[Prompt]:
Go through the following data and transcribe exactly the stretch of lines from the one holding "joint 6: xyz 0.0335" to the one holding "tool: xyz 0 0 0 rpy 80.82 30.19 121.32", both included.

··· Information provided ···

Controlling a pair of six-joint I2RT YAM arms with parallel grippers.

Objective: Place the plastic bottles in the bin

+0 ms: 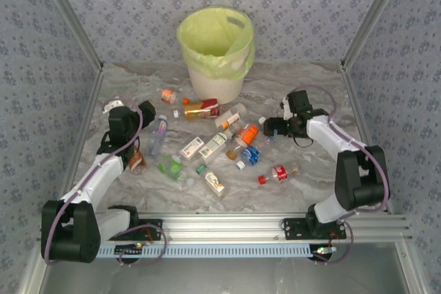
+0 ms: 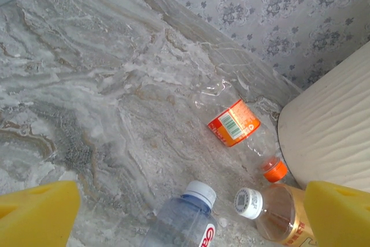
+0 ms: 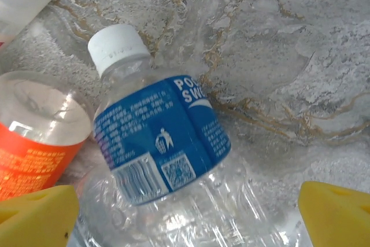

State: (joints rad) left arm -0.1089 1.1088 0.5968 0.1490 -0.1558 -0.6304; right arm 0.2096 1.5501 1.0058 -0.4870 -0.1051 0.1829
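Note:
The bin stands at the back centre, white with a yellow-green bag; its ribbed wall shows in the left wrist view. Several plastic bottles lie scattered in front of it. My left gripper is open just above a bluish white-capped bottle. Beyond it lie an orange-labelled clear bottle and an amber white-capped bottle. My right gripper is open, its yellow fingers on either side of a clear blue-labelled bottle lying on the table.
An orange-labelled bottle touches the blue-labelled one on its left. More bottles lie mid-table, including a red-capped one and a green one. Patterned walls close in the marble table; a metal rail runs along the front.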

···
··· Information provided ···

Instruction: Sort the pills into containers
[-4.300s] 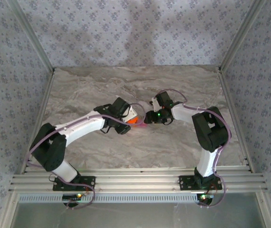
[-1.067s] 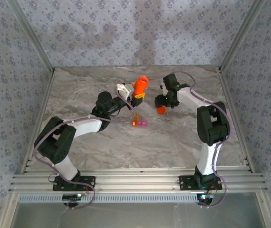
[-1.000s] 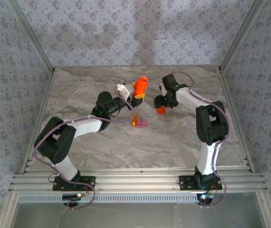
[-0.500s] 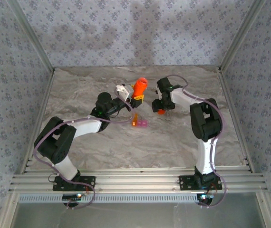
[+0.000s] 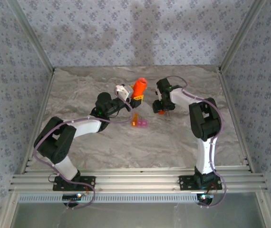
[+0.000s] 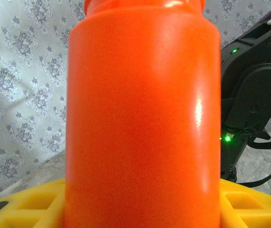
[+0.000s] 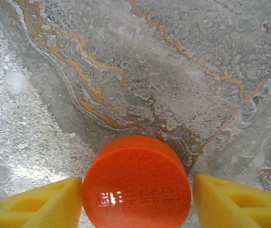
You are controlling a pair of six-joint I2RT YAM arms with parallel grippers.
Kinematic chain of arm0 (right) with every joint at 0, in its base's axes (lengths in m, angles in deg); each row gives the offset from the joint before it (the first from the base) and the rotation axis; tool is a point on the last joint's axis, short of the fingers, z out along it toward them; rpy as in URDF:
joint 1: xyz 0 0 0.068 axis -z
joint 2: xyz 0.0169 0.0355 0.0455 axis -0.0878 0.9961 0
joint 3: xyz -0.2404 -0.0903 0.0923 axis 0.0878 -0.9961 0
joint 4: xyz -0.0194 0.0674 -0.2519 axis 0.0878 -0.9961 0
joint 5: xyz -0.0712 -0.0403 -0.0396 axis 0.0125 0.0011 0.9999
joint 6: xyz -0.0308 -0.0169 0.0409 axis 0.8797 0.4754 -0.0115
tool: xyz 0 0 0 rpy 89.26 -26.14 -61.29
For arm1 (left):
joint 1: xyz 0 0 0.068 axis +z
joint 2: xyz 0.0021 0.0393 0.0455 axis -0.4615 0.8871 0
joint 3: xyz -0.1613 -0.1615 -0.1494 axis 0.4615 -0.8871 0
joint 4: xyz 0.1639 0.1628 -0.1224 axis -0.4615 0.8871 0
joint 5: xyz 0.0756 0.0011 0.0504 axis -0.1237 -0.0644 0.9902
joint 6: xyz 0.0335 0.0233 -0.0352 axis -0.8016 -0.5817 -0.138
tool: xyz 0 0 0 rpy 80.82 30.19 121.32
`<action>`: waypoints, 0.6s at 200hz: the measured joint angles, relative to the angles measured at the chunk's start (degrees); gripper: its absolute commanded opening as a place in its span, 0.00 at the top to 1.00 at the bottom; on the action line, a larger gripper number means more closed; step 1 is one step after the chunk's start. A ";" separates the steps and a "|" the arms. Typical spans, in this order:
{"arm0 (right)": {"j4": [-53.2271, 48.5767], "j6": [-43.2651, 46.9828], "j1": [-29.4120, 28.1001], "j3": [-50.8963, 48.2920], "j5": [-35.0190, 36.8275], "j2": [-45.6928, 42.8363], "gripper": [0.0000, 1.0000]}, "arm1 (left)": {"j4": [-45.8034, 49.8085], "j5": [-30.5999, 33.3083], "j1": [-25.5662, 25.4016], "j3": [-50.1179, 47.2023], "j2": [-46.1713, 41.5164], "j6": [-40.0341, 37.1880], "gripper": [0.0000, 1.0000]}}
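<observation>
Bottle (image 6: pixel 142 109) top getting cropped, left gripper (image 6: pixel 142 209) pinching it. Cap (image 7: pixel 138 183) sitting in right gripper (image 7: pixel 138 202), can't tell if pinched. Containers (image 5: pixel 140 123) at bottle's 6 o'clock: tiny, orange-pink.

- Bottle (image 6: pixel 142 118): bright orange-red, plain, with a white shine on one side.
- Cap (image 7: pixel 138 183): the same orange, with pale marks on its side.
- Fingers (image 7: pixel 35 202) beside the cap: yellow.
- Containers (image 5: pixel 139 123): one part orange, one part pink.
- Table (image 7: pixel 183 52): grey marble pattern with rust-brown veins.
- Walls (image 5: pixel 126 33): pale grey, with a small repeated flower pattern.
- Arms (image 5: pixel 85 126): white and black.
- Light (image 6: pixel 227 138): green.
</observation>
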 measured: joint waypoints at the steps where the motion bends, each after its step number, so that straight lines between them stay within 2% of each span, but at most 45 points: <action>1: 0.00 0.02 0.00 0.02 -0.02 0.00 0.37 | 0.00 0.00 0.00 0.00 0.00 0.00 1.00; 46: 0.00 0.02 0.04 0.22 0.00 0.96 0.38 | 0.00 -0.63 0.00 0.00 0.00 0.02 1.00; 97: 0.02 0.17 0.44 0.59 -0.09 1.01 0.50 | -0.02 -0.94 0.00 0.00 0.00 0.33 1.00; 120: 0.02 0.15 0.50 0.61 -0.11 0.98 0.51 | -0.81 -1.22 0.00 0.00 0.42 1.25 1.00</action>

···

[Answer section]:
joint 6: xyz 0.0335 0.0233 -0.0352 axis -0.8016 -0.5817 -0.138
tool: xyz 0 0 0 rpy 80.82 30.19 121.32

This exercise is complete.